Japan PM faces heat in SKorea island row

Naoto Kan`s approval rating has plunged below 20 % in 9 months of office.

Tokyo: Japan`s Prime Minister Naoto Kan
suffered a fresh political blow on Thursday after one of his allies
was found to have supported South Korea in a bitter
territorial row between the two countries.

Ryuichi Doi, a lawmaker and adviser to Kan`s study group
in the ruling Democratic Party of Japan, admitted he
inadvertently signed a document at a political gathering in
Seoul which backed the South Korean claim to disputed islands.

The document in part called for former coloniser Japan to
renounce its sovereignty claims to a group of South
Korea-controlled islets, known as Takeshima in Japan and Dokdo
in South Korea.

"I did not closely examine" the text, the 72-year-old
politician told a news conference a day after his apparently
unpatriotic act drew fire in local media.

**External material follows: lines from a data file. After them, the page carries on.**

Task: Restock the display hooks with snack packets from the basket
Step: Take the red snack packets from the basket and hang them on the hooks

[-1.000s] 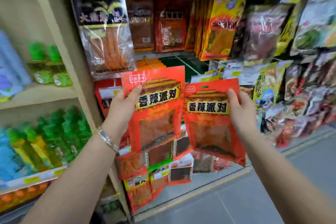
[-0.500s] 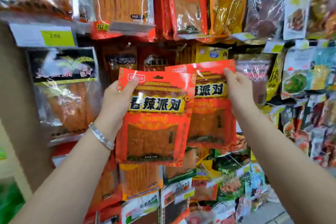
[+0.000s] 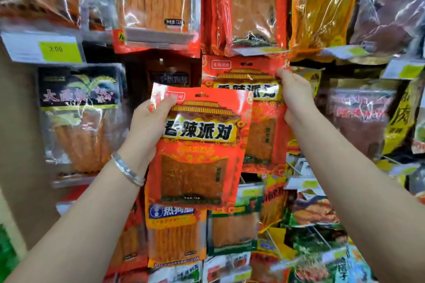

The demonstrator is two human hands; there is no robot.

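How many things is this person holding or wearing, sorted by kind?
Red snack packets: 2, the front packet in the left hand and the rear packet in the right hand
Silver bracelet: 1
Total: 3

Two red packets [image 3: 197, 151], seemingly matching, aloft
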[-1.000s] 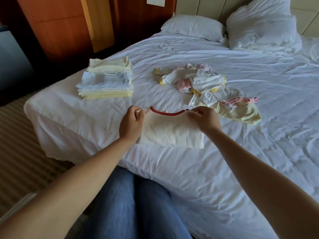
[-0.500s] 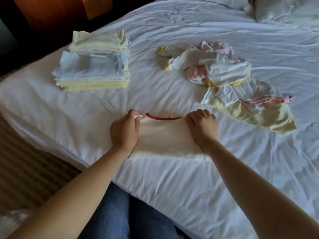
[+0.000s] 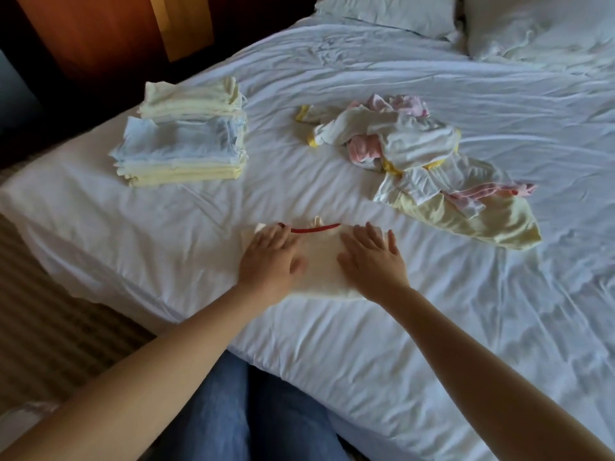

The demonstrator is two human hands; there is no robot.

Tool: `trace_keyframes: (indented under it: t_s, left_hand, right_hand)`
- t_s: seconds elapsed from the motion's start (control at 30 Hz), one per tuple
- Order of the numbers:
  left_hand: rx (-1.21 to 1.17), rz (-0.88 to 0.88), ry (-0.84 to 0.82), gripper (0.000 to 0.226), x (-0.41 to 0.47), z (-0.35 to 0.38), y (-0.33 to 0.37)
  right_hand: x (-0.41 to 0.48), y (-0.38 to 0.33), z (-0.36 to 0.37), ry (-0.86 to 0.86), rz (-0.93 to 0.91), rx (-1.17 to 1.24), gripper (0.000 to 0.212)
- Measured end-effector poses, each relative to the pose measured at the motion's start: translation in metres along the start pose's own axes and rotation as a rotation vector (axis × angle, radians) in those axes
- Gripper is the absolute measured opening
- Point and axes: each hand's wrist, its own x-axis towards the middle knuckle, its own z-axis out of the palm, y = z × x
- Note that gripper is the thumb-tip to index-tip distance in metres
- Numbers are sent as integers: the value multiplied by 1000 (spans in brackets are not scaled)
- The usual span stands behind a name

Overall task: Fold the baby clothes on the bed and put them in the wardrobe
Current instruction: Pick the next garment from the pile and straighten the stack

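Jeans-clad legs (image 3: pixel 213 410) are nearest, just short of the cream baby shirt (image 3: pixel 321 261) (red neck trim), which lies flat by the near edge of the bed (image 3: pixel 466 327). Both palms press it with fingers straight, the left hand (image 3: pixel 269 261) on its left half and the right hand (image 3: pixel 372 261) on its right. Past the shirt on the left is a folded stack (image 3: pixel 186 144), on the right an unfolded heap (image 3: pixel 416 151). The pillows (image 3: pixel 382 11) are farthest.

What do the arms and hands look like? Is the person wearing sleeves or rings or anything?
No sleeves show: the left arm and the right arm are bare all the way to the picture's edge. The left hand and the right hand have no gloves, and I see no rings, watch or bracelet. Lower down, the person wears blue denim jeans.
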Motion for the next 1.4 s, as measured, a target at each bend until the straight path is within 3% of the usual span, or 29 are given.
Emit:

"I wish to apologise to the nation and the people
concerned," Doi said, offering to give up his posts as
chairman of the lower house panel on political ethics and as
the head of a party executive council.

He said the islands are an "integral part of Japanese
territory," echoing the position of successive Japanese
governments, which have also sparred with Russia and China in
separate territorial spats.

Doi, a former socialist, attended the gathering of South
Korean and Japanese Christian parliamentarians in Seoul on
February 27, which marked the anniversary of a 1919 popular
uprising against Japanese colonisers.

Doi`s action came to light yesterday, the day Kan picked
Takeaki Matsumoto as his new foreign minister to replace Seiji
Maehara, who resigned after just six months on the job over a
donations scandal.

Premier Kan, whose approval rating has plunged below 20
per cent in the nine months since he took office, called Doi`s
act "extremely deplorable".

"Takeshima is an integral part of Japan`s territory and
this is an unchangeable fact," Kan told the budget committee
in the opposition-controlled upper house.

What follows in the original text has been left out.